Task to carry out: Take each line of the material that includes "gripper" and copy it.

Given material section start

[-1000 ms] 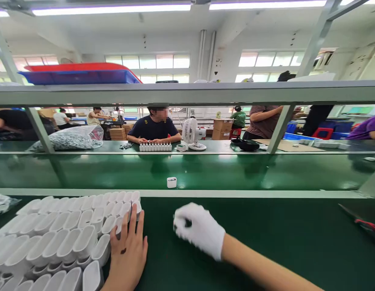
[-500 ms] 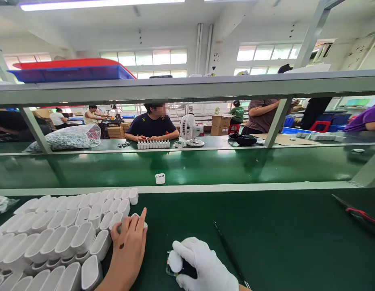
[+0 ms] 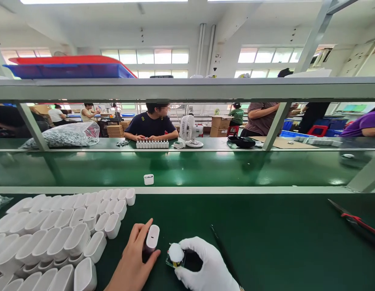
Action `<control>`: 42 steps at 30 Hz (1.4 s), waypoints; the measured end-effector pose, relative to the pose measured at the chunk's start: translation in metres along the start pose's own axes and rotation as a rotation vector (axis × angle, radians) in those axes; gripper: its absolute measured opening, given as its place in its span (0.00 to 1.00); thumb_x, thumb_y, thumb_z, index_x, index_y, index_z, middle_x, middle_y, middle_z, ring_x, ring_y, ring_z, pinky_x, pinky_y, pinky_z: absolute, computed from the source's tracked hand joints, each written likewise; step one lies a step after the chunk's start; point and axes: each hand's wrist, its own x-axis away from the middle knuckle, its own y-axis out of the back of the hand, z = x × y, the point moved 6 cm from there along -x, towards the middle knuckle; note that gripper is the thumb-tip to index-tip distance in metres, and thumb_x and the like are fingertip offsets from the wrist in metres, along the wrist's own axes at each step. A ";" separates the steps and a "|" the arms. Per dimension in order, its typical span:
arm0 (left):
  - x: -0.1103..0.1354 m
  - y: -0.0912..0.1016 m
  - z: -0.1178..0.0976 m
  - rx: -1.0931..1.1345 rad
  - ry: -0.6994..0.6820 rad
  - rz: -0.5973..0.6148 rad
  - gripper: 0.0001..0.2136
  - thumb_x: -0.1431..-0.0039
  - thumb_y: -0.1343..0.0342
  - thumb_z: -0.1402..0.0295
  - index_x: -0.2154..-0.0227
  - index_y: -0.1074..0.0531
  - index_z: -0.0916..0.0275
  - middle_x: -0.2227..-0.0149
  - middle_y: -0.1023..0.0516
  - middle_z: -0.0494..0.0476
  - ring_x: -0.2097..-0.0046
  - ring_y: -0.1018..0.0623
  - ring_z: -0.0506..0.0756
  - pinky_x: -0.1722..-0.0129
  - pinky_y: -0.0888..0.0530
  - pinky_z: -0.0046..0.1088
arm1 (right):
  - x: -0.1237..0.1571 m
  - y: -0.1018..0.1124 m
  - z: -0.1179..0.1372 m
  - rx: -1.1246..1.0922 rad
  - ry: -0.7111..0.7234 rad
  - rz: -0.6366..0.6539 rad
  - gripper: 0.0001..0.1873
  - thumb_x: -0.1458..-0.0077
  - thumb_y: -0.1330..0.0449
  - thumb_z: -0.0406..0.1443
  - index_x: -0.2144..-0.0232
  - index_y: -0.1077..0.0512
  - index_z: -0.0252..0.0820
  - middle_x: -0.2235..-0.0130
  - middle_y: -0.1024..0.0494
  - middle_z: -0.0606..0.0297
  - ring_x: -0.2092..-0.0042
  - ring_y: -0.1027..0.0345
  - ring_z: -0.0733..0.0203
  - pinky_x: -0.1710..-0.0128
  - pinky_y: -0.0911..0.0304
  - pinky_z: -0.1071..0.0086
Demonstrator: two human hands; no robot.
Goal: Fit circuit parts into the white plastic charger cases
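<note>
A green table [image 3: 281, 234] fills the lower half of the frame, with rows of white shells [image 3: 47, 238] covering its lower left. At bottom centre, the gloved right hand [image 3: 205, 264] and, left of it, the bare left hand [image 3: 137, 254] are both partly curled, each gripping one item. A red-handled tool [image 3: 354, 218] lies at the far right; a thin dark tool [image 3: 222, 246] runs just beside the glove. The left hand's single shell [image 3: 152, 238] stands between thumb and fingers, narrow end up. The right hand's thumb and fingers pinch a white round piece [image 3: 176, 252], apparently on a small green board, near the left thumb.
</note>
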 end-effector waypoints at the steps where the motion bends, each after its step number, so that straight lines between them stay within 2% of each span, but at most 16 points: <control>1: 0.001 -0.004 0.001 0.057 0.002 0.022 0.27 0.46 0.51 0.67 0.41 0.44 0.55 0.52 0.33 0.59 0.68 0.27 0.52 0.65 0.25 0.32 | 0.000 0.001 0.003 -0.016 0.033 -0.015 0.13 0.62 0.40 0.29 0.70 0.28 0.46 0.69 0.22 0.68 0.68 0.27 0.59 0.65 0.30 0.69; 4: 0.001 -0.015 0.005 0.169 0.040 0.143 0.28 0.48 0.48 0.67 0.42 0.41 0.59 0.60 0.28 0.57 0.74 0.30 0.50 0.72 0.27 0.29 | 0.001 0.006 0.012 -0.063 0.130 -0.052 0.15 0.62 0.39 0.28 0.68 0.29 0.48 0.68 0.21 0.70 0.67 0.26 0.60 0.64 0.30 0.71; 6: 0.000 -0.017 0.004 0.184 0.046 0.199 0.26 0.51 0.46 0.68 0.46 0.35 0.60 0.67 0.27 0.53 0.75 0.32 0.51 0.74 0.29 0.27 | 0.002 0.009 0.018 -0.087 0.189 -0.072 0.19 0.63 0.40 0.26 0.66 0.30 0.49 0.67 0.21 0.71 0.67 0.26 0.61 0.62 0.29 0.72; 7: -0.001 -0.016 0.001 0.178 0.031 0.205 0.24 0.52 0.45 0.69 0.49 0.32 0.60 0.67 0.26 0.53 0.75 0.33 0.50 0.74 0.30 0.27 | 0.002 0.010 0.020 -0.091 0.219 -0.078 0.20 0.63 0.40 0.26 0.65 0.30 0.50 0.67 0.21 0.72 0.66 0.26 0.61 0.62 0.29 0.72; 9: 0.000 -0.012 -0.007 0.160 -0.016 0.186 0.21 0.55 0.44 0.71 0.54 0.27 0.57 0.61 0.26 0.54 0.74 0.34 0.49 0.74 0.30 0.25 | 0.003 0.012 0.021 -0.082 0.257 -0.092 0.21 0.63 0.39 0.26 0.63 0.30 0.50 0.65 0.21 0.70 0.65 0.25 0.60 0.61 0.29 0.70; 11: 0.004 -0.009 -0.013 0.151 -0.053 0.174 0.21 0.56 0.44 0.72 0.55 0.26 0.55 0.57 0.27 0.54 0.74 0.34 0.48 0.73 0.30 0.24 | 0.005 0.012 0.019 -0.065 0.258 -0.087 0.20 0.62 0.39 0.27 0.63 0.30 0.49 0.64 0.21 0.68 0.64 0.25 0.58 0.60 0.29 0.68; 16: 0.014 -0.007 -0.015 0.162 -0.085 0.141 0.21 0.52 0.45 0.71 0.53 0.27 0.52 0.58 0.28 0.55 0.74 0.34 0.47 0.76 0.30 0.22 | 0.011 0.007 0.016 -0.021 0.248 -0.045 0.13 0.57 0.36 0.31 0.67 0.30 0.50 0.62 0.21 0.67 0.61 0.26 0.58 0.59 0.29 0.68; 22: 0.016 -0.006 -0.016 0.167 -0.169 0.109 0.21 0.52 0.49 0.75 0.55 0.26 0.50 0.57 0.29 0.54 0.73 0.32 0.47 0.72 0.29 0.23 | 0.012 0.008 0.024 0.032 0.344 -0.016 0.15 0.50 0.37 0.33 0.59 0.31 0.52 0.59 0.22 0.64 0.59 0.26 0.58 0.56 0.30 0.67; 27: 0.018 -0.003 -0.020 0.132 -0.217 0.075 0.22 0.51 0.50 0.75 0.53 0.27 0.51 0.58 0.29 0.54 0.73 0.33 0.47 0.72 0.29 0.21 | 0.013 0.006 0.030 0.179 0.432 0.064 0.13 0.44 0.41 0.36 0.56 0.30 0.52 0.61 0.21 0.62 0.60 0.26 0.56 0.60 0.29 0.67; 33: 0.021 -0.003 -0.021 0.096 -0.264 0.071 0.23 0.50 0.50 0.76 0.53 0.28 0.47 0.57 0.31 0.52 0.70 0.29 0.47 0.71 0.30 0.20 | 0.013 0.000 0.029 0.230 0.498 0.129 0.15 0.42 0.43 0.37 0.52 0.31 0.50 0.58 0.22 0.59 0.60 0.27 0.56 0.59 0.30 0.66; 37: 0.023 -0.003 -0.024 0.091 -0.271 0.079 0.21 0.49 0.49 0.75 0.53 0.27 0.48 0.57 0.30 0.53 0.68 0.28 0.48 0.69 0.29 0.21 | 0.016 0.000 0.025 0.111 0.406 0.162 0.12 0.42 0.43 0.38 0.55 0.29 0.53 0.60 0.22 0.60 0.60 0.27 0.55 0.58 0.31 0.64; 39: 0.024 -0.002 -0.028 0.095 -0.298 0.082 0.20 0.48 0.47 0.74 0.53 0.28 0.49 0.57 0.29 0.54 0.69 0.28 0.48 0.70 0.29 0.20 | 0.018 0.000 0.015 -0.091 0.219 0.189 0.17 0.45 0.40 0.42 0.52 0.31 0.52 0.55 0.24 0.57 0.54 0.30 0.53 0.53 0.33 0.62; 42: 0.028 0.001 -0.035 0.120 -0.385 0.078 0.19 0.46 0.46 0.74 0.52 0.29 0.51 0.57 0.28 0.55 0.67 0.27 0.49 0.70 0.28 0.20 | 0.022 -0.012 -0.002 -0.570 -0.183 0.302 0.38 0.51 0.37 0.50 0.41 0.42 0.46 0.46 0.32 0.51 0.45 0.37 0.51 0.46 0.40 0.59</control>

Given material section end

Exercise answer:
Action `<control>`: 42 steps at 30 Hz (1.4 s), waypoints; the measured end-effector pose, relative to the pose measured at the chunk's start: translation in metres along the start pose's own axes and rotation as a rotation vector (axis × angle, radians) in those axes; gripper: its absolute measured opening, given as its place in its span (0.00 to 1.00); thumb_x, thumb_y, thumb_z, index_x, index_y, index_z, middle_x, middle_y, middle_z, ring_x, ring_y, ring_z, pinky_x, pinky_y, pinky_z: absolute, computed from the source's tracked hand joints, each written likewise; step one lies a step after the chunk's start; point and axes: each hand's wrist, its own x-axis away from the middle knuckle, its own y-axis out of the back of the hand, z = x × y, the point moved 6 cm from there along -x, towards the middle knuckle; note that gripper is the thumb-tip to index-tip distance in metres, and thumb_x and the like are fingertip offsets from the wrist in metres, along the wrist's own axes at each step. A ";" separates the steps and a "|" the arms. Per dimension in order, its typical span:
  - gripper: 0.0001..0.2136
  - gripper: 0.0001..0.1873

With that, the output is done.